- EXERCISE BRIEF
All of the data that follows should be given again exactly, without its images.
+++
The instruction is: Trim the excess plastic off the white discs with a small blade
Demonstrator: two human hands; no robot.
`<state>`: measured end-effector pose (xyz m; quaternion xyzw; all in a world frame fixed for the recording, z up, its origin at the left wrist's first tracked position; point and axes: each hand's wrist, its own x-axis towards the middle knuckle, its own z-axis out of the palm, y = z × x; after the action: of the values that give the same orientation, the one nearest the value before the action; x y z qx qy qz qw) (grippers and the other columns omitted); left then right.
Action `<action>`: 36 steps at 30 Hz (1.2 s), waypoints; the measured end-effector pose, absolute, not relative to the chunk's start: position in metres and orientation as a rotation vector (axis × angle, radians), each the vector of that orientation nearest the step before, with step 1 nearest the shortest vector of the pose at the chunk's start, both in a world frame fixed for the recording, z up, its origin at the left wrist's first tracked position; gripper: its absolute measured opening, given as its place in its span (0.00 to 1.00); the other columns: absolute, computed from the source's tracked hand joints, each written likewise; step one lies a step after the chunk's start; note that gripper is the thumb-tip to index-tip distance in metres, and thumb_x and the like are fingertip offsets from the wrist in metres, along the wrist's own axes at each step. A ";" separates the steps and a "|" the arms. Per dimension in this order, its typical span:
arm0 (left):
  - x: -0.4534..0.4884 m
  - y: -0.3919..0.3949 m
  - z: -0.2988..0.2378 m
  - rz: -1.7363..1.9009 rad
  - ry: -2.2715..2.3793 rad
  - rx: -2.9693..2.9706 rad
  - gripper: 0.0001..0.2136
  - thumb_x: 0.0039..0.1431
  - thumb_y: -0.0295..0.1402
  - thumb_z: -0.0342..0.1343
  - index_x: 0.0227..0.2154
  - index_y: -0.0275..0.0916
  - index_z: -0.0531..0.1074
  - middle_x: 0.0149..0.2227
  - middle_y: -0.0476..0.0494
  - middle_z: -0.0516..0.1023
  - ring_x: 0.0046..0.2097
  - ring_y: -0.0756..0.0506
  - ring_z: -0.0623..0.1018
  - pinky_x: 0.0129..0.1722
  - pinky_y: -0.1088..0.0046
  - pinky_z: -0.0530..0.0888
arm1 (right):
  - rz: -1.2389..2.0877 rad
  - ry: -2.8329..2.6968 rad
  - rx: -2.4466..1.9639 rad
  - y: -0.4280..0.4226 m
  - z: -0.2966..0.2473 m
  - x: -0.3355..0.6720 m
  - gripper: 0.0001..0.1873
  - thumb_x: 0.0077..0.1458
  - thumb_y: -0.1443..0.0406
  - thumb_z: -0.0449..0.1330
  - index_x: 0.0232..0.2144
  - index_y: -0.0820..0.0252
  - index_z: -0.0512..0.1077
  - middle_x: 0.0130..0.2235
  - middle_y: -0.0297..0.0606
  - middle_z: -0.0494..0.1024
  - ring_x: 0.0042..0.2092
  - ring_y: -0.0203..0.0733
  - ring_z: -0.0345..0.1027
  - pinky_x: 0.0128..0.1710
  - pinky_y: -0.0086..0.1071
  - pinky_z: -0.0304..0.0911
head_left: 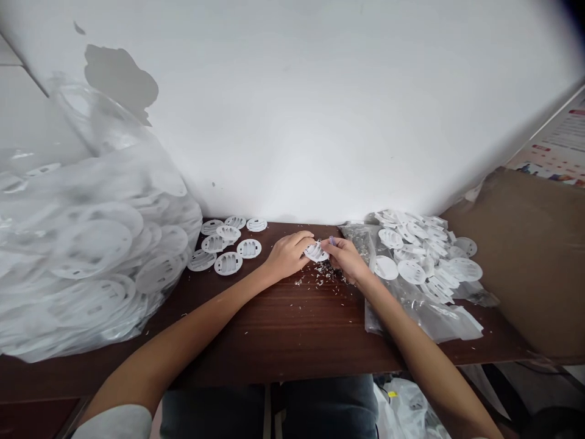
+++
- TASK RESULT
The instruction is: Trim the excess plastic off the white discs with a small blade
Demonstrator: two human hands; no robot.
`<state>`: measured end-effector pose (xyz m; quaternion xyzw; all in a world frame fixed for the recording, z up, its origin at the left wrist's first tracked position; point and axes: each hand's wrist, its own x-axis towards the middle knuckle, its own z-axis out of the palm, y = z × x; after the action: of the values that give the same orientation, the one nearest the value before the action; x y z qx qy qz qw) (grippers and the other columns omitted); left then right.
Action `<action>`: 36 steps at 30 Hz (1.2 s), waypoints; the measured end-effector pose, absolute, not relative to the chunk's start: position in metres and orientation as a rotation vector (axis × angle, radians), each the vector of that orientation nearest the step before, with step 1 nearest the shortest vector of the pose at the chunk's start, both in a world frame fixed for the recording, z up, its origin at the left wrist's first tracked position; gripper: its absolute measured opening, given as its place in its span (0.00 to 1.00); the other columns: absolute, computed from the source's tracked hand joints, each written likewise; step one lies a step after the chunk's start; note that gripper is the thumb-tip to index-tip distance in metres, and thumb_x and the like are fingertip offsets from the wrist in metres, along the wrist's own axes at each step. A ";" separates the steps and a "|" the arms. Per dimension in this order, its typical span:
arm0 (left):
  - x: -0.4534..0.4884 m
  - y: -0.3919..0.3949 m
  - z: -0.2988..0.2378 m
  - rz: -1.7363..1.9009 rad
  - ry: -2.2715..2.3793 rad
  - rx: -2.9693..2.9706 rad
  - gripper: 0.0001..0.2136
  - thumb_x: 0.0039..0.1431
  - thumb_y: -0.0295..0.1402
  - thumb_z: -0.0342..0.1343
  - index_x: 0.0227..0.2154
  - index_y: -0.0275..0.0916
  - index_z: -0.0531..0.1074
  - middle_x: 0.0149..0.2227
  - middle_y: -0.0476..0.0494
  - middle_z: -0.0516..0.1023
  - ring_x: 0.0046..0.2097
  - ring_y: -0.0756..0.0506
  - ring_z: -0.0623..0.1018
  - pinky_x: 0.0129..0.1722
  - pinky_y: -0.1088..0.0046
  - pinky_z: -0.0530..0.0888
arm1 (right):
  - rz: -1.2389..2.0877 rad
  - ry: -2.8329..2.6968 rad
  - rx: -2.4466..1.9639 rad
  - y: -0.4280..0.4226 m
  - z: -0.2966..0.2473 m
  - x: -0.3355..0.6720 m
  - gripper: 0.0001..0.1873
  - thumb_x: 0.0077..0.1458
  - thumb_y: -0.1443..0.0406
  - thumb_z: -0.0449..0.1330
  - index_x: 0.0232..0.2144
  - index_y: -0.0820..0.0252
  - index_z: -0.0512..0.1077
  - middle_x: 0.0130..0.2235
  - middle_y: -0.0297..0.0606
  - middle_z: -0.0494..0.1024
  - ring_x: 0.0042..0.2092
  - ring_y: -0.0203..0.0733
  - ring_z: -0.0345..0.1027
  - pinky_x: 0.0128..0.1710
  - pinky_y: -0.0086..0.1071
  - pinky_z: -0.0304..0.0911
head_left: 

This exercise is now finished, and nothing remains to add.